There is strong direct evidence that the pressure to adopt an intervention, independent of their perception of whether their patients need it or in response to a perceived problem, influences organizational adoption and implementation, particularly in highly cosmopolitan organizations[2]. In highly competitive markets, organizations may more likely to implement new interventions[3]. “Peers” can refer to any outside entity which with the organization feels some degree of affinity or competition with at some level within their organization (e.g., competitors in the market, other hospitals in a network, another highly regarded institution). If competitors or colleagues in other organizations or in other parts of the same organization are all using an innovation, people may feel compelled to do so as well. This is referred to as “mimetic pressure” or “inter-organizational norm-setting”[2]. This pressure directly influences adoption decisions but can also trickle down to implementation as well, if individual stakeholders are attuned to practices of outside entities or individuals. The pressure to adopt under these circumstances is particularly strong for late-adopting organizations[1].

Measurement

Qualitative codebook guidelines

Inclusion criteria

Include statements about perceived pressure or motivation from other entities or organizations in the local geographic area or system to implement the innovation.
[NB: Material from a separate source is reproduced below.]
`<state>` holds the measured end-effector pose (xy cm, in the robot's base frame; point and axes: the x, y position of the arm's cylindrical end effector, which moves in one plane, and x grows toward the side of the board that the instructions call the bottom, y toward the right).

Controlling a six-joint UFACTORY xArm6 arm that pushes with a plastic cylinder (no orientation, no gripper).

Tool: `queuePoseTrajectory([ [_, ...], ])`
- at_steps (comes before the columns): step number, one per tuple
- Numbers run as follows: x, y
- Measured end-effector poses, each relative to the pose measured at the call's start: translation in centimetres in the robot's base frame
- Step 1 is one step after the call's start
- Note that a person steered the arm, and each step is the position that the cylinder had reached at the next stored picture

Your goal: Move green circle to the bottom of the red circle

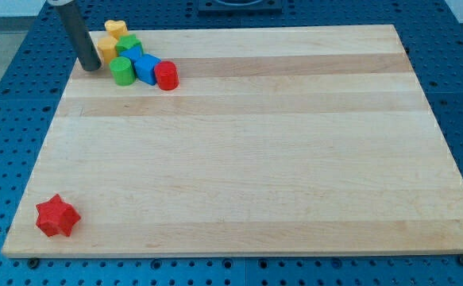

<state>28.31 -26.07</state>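
The green circle stands in a tight cluster at the view's top left of the wooden board. The red circle stands at the right end of that cluster, with a blue block between the two. My tip rests on the board just left of the cluster, a short way left of the green circle, beside a yellow block.
The cluster also holds a yellow heart, a second green block and another blue block. A red star lies at the view's bottom left corner. The board's top left edge is close to my tip.
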Motion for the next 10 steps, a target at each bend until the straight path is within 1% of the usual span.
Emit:
queuePoseTrajectory([
  [1,-1.6,1.4],
  [3,-1.9,3.1],
  [4,-1.7,1.5],
  [5,-1.2,-2.2],
  [6,-0.4,-3.5],
  [7,0.8,-2.1],
  [8,0.9,1.4],
  [9,1.9,3.4],
  [10,4.1,4.9],
])
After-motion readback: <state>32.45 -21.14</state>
  • “I went to a conference and heard [a prominent physican] speak about [the innovation] so I came back and pushed to get it implemented here.” This statement may be double-coded with Evidence Strength & Quality
  • “All the other clinics in our area are doing this so I want to be sure we’re doing it here too.”
  • “Our facility is so far behind the other facilities in the system.”



Exclusion criteria


Quantitative measures

Attachments

References

  1. 1.0 1.1 Walston SL, Kimberly JR, Burns LR: Institutional and economic influences on the adoption and extensiveness of managerial innovation in hospitals: The case of reengineering. Med Care Res Rev 2001, 58:194-228. discussion 229-133
  2. 2.0 2.1 Greenhalgh T, Robert G, Macfarlane F, Bate P, Kyriakidou O: Diffusion of innovations in service organizations: systematic review and recommendations. Milbank Q 2004, 82:581-629.
  3. Frambach RT, Schillewaert N: Organizational innovation adoption: a multi-level framework of determinants and opportunities for future research. Journal of Business Research 2001, 55:163-176.